I have some bad splits. I was 12 minutes behind the entire way. But I made it.

My husband, who bought me the little bear above, was proud. I finished. And on some days, sometimes that’s what it’s really about.

A full race report to come later.

Am I disappointed? Yes. But I also ran 26.2 miles. And I pretty damn proud of that too.

 

Psyching myself out

Tonight, I’m packing my bag for our early morning and through the day trip eight hours south for the Rock ‘n’ Roll San Diego Marathon.

I’m nervous. I’m anxious. I’m a little scared.

I think I’m most nervous because I’m afraid I’ll be slower than the 5:20:41 I ran for the California International Marathon in December.

They (as in everyone who urges first-time marathoners not to set goals) say that the first time you should aim to finish. The second time? Well, there are no recommendations for goals for a second time.

I’m hoping to run more consistent. I’m hoping to finish (again). And I’m hoping it doesn’t turn into a sufferfest. It could.

I think I’m psyching myself out a little. I kept feeling pain in my legs this week. Then I went for a now-regular massage before I do a long run and suddenly realized my arms were bruised from it (sign of a good massage?).

So I keep thinking to myself: This is going to be all bad.

That’s not helping me at all really. I know that, of course. But I also don’t know what to expect. I don’t know how I’ll feel at mile two.

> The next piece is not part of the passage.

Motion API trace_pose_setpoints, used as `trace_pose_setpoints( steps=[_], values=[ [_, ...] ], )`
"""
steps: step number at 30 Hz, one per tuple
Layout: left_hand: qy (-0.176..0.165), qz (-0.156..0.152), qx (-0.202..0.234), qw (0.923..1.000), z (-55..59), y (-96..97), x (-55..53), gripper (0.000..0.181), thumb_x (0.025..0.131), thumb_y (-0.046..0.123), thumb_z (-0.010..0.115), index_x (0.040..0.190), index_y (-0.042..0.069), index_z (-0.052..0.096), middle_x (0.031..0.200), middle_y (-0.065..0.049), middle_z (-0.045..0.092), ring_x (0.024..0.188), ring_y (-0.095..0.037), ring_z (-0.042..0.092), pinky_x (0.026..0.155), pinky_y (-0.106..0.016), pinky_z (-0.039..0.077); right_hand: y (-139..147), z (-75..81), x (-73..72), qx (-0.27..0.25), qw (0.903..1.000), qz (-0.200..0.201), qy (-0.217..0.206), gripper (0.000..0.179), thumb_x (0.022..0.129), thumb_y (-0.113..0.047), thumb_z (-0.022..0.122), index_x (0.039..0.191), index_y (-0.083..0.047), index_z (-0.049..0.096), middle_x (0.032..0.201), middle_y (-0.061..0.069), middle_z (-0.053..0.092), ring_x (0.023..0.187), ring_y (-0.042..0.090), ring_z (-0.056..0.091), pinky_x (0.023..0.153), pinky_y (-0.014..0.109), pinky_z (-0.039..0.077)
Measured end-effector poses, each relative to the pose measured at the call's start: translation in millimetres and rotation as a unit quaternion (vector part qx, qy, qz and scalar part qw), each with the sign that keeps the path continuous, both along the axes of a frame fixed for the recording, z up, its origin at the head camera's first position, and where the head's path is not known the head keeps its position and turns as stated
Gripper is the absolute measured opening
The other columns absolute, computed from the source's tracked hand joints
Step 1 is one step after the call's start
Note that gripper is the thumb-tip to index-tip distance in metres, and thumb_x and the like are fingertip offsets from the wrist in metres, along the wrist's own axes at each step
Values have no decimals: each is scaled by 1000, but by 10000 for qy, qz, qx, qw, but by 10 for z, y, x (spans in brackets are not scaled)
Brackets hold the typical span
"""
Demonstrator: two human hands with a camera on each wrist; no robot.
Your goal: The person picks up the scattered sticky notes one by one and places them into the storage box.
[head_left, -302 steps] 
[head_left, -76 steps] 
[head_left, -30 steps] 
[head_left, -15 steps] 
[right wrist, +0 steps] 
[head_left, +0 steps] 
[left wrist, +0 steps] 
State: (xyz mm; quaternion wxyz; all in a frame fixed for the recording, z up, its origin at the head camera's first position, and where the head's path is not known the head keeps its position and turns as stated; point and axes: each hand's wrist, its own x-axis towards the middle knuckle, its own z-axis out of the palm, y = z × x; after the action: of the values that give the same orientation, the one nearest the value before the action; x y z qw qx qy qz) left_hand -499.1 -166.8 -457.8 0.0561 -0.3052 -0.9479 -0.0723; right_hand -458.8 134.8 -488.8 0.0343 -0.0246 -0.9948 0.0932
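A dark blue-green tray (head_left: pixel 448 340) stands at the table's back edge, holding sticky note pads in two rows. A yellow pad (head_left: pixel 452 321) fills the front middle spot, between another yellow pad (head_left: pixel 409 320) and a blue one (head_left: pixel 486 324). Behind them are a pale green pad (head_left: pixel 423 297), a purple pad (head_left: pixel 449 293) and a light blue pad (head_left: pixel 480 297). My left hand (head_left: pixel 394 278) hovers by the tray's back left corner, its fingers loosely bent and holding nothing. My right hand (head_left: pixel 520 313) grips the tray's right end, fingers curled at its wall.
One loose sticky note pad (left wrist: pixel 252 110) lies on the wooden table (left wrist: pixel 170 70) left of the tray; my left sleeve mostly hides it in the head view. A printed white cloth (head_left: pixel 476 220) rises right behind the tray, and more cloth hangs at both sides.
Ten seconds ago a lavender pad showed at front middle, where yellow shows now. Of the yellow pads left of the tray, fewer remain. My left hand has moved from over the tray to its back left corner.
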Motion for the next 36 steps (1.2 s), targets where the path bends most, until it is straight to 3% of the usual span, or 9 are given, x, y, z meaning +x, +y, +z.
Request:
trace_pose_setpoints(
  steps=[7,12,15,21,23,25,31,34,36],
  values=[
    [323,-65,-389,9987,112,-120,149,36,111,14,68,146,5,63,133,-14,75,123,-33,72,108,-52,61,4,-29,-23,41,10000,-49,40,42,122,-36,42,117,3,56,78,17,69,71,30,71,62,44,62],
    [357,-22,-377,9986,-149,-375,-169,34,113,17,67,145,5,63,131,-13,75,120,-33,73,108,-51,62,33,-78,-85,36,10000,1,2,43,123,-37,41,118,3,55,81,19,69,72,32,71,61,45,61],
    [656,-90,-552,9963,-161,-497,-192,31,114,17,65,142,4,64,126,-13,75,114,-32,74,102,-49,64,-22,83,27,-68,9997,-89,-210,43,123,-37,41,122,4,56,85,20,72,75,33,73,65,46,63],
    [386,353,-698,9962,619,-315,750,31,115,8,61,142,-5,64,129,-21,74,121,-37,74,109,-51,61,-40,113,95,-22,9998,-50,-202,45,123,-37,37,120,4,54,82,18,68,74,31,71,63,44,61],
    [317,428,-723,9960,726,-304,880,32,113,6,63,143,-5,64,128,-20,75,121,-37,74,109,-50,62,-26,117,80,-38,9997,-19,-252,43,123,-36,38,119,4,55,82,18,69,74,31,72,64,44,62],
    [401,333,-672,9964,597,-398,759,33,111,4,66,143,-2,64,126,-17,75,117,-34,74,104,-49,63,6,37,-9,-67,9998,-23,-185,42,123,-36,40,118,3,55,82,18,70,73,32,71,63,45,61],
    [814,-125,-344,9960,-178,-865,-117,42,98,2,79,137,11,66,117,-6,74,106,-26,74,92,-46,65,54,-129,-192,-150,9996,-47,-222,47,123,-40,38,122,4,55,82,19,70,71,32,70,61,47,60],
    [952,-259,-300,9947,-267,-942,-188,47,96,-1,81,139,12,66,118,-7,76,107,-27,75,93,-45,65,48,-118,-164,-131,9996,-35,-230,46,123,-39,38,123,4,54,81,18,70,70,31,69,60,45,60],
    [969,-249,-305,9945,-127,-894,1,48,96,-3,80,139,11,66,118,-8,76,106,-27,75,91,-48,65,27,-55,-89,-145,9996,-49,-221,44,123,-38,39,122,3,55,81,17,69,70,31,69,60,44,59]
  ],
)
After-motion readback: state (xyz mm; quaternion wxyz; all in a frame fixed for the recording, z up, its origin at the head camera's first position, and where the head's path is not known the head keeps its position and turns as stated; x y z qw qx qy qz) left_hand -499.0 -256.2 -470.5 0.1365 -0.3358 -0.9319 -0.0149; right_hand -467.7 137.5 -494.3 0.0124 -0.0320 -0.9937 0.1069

I don’t know how I’ll feel at mile 22.

It’s all still a mystery. And it’s making me very anxious.

Breathe deeply. Breathe deeply. Remember the Gu.

We set off early tomorrow, around 5 a.m. And I’m waking up early the next day to run 26.2.

Again. 26.2 again.

Whew.

I’m packing my bags. I’m trying to get everything together.

And I’m trying to get it together. And keep it together for the run.